It's happened in a roundabout way, but the town’s decision to let the courts interpret its zoning regulations basically amounts to a grace period for short-term rental owners. The move also lets the town off the hook from enforcing what would have been a very unpopular and messy-to-enforce ban on STRs.

Carroll County Superior Court now will consider the town’s request for a declaratory judgment, a ruling that is likely months away. Regardless of what happens there, Conway should determine its own fate, not leave it up to a judge to decide.

Mostly forgotten in the STR controversy is a 5-0 vote in which selectmen “recommended” a town meeting warrant article to change zoning to allow STRs in residential neighborhoods (notwithstanding Selectman Mary Carey Seavey's change of heart and launching of an 11th-hour campaign against the article, which failed at the polls in April).

Logic suggests that if selectmen supported STRs then, they now should be re-working their failed effort with an ordinance more palatable to voters — obviously, something more restrictive. For years, selectmen have been behind the curve on STRs. Between now and the next town meeting is a window of opportunity to finally get ahead of it.

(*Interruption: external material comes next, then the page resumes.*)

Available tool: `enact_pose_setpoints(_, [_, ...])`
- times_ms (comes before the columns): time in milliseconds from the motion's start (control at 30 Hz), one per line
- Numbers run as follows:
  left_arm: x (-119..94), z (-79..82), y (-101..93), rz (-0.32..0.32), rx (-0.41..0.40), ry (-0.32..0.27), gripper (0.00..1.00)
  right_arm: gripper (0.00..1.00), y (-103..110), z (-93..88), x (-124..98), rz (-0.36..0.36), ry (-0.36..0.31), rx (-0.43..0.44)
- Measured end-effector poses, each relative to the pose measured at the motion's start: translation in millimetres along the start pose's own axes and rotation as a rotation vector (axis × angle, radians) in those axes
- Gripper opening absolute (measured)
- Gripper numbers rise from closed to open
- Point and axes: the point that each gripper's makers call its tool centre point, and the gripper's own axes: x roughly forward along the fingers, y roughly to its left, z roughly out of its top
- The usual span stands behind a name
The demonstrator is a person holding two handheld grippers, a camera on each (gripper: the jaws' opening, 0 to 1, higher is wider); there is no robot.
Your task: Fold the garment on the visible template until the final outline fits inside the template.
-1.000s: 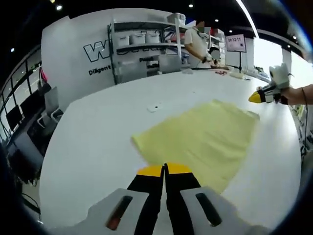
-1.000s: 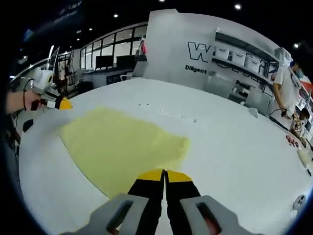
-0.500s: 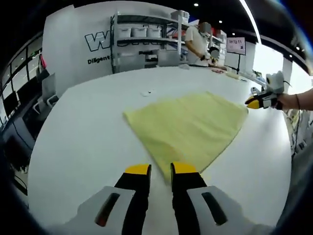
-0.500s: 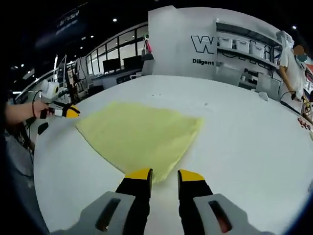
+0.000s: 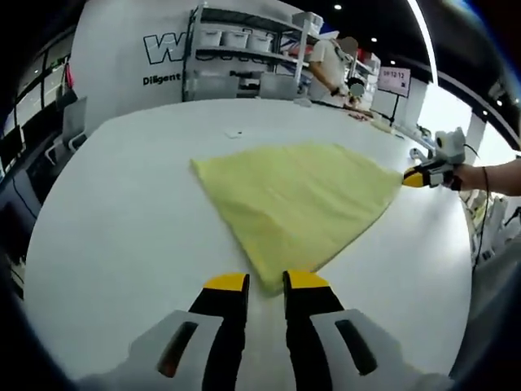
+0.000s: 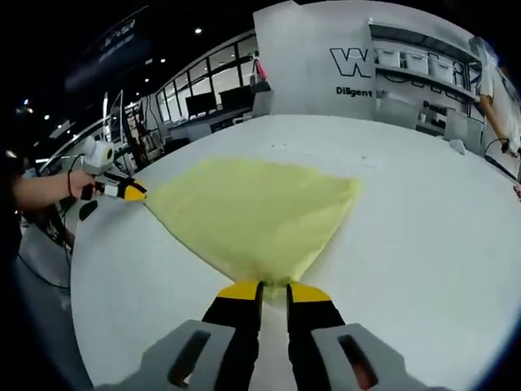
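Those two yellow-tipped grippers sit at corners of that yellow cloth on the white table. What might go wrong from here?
The left gripper and the right gripper each stand at a corner of the flat yellow cloth garment with a small gap between the jaws. One may close on too little fabric, so that the corner slips free mid-fold. Uneven lifting might also skew the fold. No template outline stands out on the white table, so fit is hard to judge.

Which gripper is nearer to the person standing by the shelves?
Right, it seems. The right gripper is at a cloth corner partway across the table toward the person; the left gripper is at the opposite, farther corner.
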Motion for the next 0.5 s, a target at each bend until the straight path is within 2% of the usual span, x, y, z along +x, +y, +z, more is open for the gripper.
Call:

Conway’s struggles with STRs are far from unique. Two weeks ago, at Nantucket's town meeting, 1,000 voters turned out to weigh in on STRs. Sound familiar? It should, except for the voting results.

On that 48-square-mile island, residents were asked to limit STRs, a change from zoning that allowed their unrestricted use. Article 90 proposed a seven-day minimum rental, and capped rentable nights to 90 a year for resident islanders and 45 for others.

There were the usual arguments about the economy and disruptive renters, but the core issue was affordability, and the effort failed 625-297. The reason? Many residents are second- and third-generation owners, or bought decades ago. Now, their properties, due to attendant expenses including taxes, are beyond the ability of many to afford. So the only way most locals can live in their own homes is to occasionally rent them out.

Conway, obviously, is not an exclusive island with properties going for a minimum of $1.5 million. But Nantucket is a red flag that suggests the tide against STRs among locals could change here as well. A severe recession, for example, might do it.

Let's face it, here in the valley, there will never be anything close to a consensus for either extreme — whether unchecked use of STRs or a total ban. But a reasonable compromise is worth a try.

We long have suggested that one way to discourage the “bad apple” property owners, most of whom are non-resident investors, is to remove the financial incentive of turning properties into mini-hotels. We’ve suggested limiting the number of rentable nights to 90 a year. But we also like Nantucket’s idea of favoring locals over absentee owners.

Whether it is Nantucket's approach or another one, it is time for selectmen to do a reset on STRs — to stop hiding behind the town manager; to openly discuss STRs and include the public; and to propose an alternative to the special articles that failed last spring. In other words, step up and lead.